Ce n'est pas une nouveauté dans l'industrie musicale que les premiers bénéficiaires de la marchandisation de la musique soient les maisons de disques, qui empochent l'essentiel des revenus. Les producteurs trouvent dans leurs fortes marges brutes la compensation des risques financiers qu'ils prennent à signer et produire un groupe ou un artiste, à en faire la promotion et à assurer sa distribution, alors qu'une majeure partie des disques produits ne seraient pas rentables.
Mais le sort des artistes, qui n'était déjà pas très enviable (si ce n'est pour les rares têtes d'affiches) à l'ère du CD, semble s'être encore détérioré à l'ère du streaming. Au point qu'ils veulent désormais prendre les consommateurs à témoin. Ces mêmes consommateurs à qui l'on a fait la guerre pour abandonner le piratage au profit d'offres légales relativement chères pour eux (120 euros par an environ), mais très faiblement rémunératrices pour les interprètes.
Ainsi l'ADAMI, qui représente les artistes-interprètes musicaux (les chanteurs et les musiciens) a fait publier dans les pages du Monde une infographie très évocatrice. Elle montre que les artistes interprètes ne gagneraient que 0,46 € sur les 9,99 € d'abonnement mensuel à une plateforme de streaming comme Deezer ou Spotify. Dès 2009, l'ADAMI avait dénoncé la très faible rémunération des artistes-interprètes.
4,6 % du chiffre d'affaires TTC va aux artistes
Même les auteurs, qui écrivent les paroles et la mélodie des chansons, ne touchent que 10 % du prix TTC, grâce aux accords signés par la SACEM, qui prévoient la plupart du temps un minimum garanti. Au mieux, les auteurs-compositeurs-interprètes toucheraient donc 14,6 % du prix total versé par l'internaute, auquel il faut retrancher la TVA. Mais il s'agit là d'une moyenne, très peu représentative. Les "petits artistes" peu écoutés touchent largement moins, alors que les artistes les plus populaires captent l'essentiel de la rémunération.
"Il est inconcevable qu’au titre du streaming musical, le talent de l’artiste génère 22 fois plus qu’il ne lui rapporte", dénonce la société de gestion collective, qui avait pendant un temps défendu la licence globale (elle en était même le fer de lance), avant de se rétracter après des conflits internes.
Il faut rappeler que les artistes-interprètes, contrairement aux auteurs, touchent une rémunération salariale au moment de l'enregistrement, versée par le producteur. C'est donc pour le complément de revenu au titre des droits voisins, tout au long de l'exploitation des titres pendant bientôt 70 ans, que l'ADAMI se bat.
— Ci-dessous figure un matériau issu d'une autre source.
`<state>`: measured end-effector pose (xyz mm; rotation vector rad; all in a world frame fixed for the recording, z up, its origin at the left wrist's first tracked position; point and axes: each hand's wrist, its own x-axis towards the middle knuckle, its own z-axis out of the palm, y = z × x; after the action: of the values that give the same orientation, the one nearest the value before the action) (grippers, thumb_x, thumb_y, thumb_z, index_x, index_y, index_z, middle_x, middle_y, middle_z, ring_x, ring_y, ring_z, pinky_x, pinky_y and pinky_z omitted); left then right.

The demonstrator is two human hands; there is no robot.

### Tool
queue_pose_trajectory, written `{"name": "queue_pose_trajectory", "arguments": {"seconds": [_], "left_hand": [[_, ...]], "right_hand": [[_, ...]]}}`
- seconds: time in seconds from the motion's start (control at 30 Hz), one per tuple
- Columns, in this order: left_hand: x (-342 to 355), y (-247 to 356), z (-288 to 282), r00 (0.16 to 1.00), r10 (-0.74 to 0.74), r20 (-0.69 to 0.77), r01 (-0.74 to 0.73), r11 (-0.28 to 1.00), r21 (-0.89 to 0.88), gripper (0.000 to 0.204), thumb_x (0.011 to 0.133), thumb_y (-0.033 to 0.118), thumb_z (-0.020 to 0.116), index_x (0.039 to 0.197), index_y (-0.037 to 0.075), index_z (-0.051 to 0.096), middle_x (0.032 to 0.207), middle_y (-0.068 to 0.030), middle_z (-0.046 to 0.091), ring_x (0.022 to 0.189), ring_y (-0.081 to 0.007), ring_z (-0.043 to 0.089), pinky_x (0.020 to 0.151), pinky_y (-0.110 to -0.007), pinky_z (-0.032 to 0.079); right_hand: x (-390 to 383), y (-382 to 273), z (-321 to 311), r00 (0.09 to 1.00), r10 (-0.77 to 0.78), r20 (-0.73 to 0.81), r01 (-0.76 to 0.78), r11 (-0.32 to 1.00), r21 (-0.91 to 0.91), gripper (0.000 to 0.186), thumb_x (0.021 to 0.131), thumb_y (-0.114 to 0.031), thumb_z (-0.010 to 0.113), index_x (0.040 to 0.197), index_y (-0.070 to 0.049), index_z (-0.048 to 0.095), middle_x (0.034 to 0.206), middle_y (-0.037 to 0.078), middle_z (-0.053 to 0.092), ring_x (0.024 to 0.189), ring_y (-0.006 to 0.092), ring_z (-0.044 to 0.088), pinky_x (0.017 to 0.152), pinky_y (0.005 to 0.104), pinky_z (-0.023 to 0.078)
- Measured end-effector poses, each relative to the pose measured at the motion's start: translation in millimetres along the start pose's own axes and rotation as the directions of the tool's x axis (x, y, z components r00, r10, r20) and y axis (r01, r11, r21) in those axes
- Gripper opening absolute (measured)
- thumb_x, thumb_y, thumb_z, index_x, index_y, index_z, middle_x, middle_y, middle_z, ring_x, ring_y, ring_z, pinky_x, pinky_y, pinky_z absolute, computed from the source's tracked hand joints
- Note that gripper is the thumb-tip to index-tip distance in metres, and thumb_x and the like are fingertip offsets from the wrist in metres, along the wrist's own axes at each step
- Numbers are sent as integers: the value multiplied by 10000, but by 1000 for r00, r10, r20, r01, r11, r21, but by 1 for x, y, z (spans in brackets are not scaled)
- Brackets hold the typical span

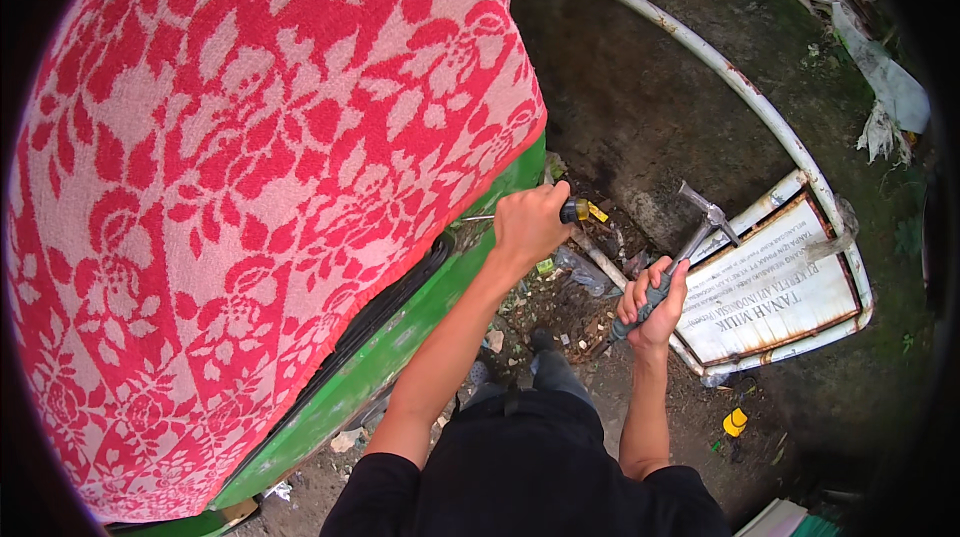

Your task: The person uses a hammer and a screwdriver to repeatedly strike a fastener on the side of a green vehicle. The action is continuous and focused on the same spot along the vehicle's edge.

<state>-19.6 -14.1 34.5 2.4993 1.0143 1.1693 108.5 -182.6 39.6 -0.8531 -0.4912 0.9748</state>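
My left hand (533, 222) is closed round a screwdriver (574, 210) with a black and yellow handle. Its thin shaft points left, to the edge of a green body panel (400, 319); whether the tip touches is hard to make out. In my right hand (655, 305) is a claw hammer (706, 216), gripped by its grey-green handle with the metal head raised up and to the right, apart from the screwdriver. A red and pink floral cloth (260, 127) drapes over the top of the green body. Dark strips (385, 302) show beneath the cloth's edge.
A rusty white tubular frame (690, 37) curves round the right side, with a white sign panel (770, 282) fixed in it. Stones, plastic scraps and a yellow piece (735, 422) litter the dirt. A pale torn sheet (885, 77) lies far right.
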Motion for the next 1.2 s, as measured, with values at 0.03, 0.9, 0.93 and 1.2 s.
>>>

Vers une coalition internationale
Les relations entre les producteurs et les interprètes se sont toutefois tendues à l'ère des plateformes de streaming, du fait du modèle économique suivi par les premiers. Refusant d'ouvrir leur catalogue à qui le demande — comment l'aurait imposée la gestion collective soutenue puis écartée par Nicolas Sarkozy, les maisons de disques se font verser de très généreux minimums garantis par les plateformes de streaming, sous forme de facturations qui ne sont pas inclus dans les relevés d'exploitations des chansons. Ils n'entrent donc pas dans les formules de calcul des droits à verser. De même, les grandes maisons de disques sont souvent actionnaires des plateformes, ce qui leur permet d'espérer une rentabilité indirecte par les dividendes, ou la revente d'actions.
C'est ce mécanisme inéquitable qui avait poussé le leader de Radiohead à quitter Spotify et Deezer, et à lui préférer BitTorrent Bundle.
Selon l'ADAMI, une "coalition internationale" sera bientôt annoncée, pour affronter cette question. "Les solutions sont connues : partage équitable, perception directe de la part artistes auprès des plateformes de streaming via la gestion collective", rappelle l'organisation.